• _Exercise instructions_: Word for word, reproduce each line of the data below, omitting every image.

• _Given data_:
☆ ☆ ☆

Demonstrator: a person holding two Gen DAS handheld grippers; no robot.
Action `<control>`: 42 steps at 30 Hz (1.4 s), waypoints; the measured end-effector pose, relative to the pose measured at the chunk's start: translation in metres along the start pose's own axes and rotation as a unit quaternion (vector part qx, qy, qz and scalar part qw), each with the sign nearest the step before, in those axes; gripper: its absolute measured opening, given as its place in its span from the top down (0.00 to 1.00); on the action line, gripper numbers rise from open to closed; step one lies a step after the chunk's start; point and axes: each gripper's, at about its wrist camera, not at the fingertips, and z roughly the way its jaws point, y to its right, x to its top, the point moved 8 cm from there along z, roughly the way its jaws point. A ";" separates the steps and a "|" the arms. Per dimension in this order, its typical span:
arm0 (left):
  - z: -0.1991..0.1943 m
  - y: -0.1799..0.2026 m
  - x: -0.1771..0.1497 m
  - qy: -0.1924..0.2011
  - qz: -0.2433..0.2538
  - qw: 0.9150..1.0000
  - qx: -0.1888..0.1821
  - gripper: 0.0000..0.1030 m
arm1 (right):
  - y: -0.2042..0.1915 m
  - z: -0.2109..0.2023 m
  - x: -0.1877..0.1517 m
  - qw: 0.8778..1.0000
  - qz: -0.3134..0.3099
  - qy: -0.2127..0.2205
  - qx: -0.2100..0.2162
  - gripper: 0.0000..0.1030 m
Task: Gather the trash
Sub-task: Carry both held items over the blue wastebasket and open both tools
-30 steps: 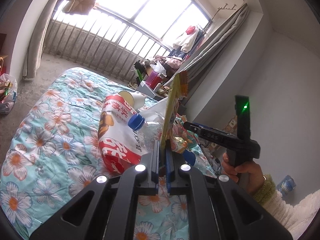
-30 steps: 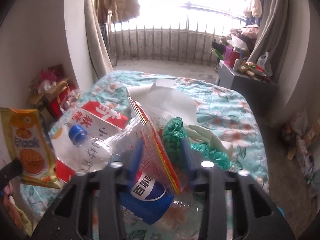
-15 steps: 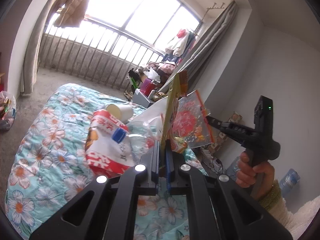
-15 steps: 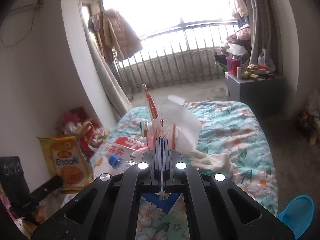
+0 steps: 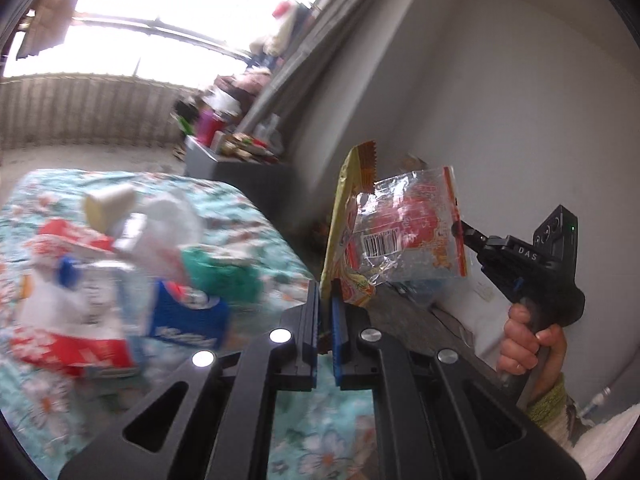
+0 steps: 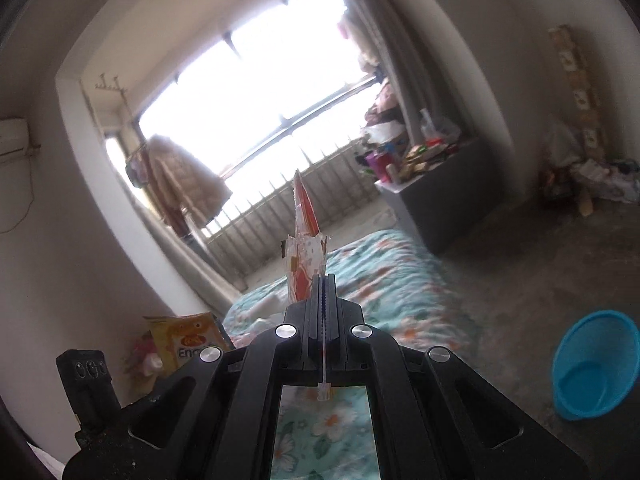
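Both wrappers have risen off the bed (image 5: 288, 240): my left tool (image 5: 325, 300) clamps the yellow wrapper (image 5: 340, 216), my right tool (image 6: 325, 280) the red-and-clear bag (image 5: 408, 232) at three o'clock.

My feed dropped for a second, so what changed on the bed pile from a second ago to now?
The right hand-held gripper closed on the clear red-printed wrapper and lifted it off the bed. The left hand-held gripper stayed shut on the yellow snack packet, now swung away from the pile. The bottles and red-and-white bag remain there.
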 end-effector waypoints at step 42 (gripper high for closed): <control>0.410 0.198 -0.145 -0.357 0.182 0.912 -0.090 0.36 | 0.377 -0.027 -0.155 0.857 0.338 -0.039 -0.388 0.40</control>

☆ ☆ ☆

• _Response to this task_:
Demonstrator: a person holding two Gen DAS handheld grippers; no robot.
Action `<control>`: 42 steps at 30 Hz (1.4 s), waypoints; the measured end-effector pose, relative to the pose measured at the chunk's start: translation in metres along the start pose's own axes and rotation as a unit quaternion (vector part qx, qy, qz and scalar part qw), each with the sign nearest the step before, in those axes; gripper: its absolute measured opening, given as its place in its span from the top down (0.00 to 1.00); on the action line, gripper numbers rise from open to closed; step one lies a step after the chunk's start; point and axes: each gripper's, at about its wrist camera, not at the fingertips, and z roughly the way its jaws point, y to its right, x to its top, the point moved 8 cm from there along z, roughly the way its jaws point. A ";" separates the steps and a "|" the arms. Per dimension in this order, its typical span:
arm0 (left):
  - z: -0.1991..0.1943 m
  - y: -0.1799..0.2026 m
  - x: -0.1771..0.1497 m
  - qy: -0.1924..0.2011
  - qz: -0.2433..0.2538
  - qw: 0.9150..1.0000
  - qx: -0.1888..0.1821
  - gripper: 0.0000..0.1030 m
arm1 (right):
  - y: -0.2042..0.1915 m
  - z: -0.2109..0.2023 m
  - x: -0.1877..0.1517 m
  - qw: 0.8778..1.0000
  - qz: -0.3134..0.3099
  - qy: -0.2127..0.2205
  - qx: -0.2100..0.2162
  - gripper: 0.0000..0.1030 m
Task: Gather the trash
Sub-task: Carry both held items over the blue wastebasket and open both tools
-30 steps: 
-30 steps: 
-15 steps: 
-15 steps: 
+0 steps: 
+0 steps: 
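Both wrappers have risen off the bed (image 5: 288, 240): my left tool (image 5: 325, 300) clamps the yellow wrapper (image 5: 340, 216), my right tool (image 6: 325, 280) the red-and-clear bag (image 5: 408, 232) at three o'clock.

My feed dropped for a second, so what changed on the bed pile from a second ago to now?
The right hand-held gripper closed on the clear red-printed wrapper and lifted it off the bed. The left hand-held gripper stayed shut on the yellow snack packet, now swung away from the pile. The bottles and red-and-white bag remain there.
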 end-effector waypoints at step 42 (gripper high for closed): <control>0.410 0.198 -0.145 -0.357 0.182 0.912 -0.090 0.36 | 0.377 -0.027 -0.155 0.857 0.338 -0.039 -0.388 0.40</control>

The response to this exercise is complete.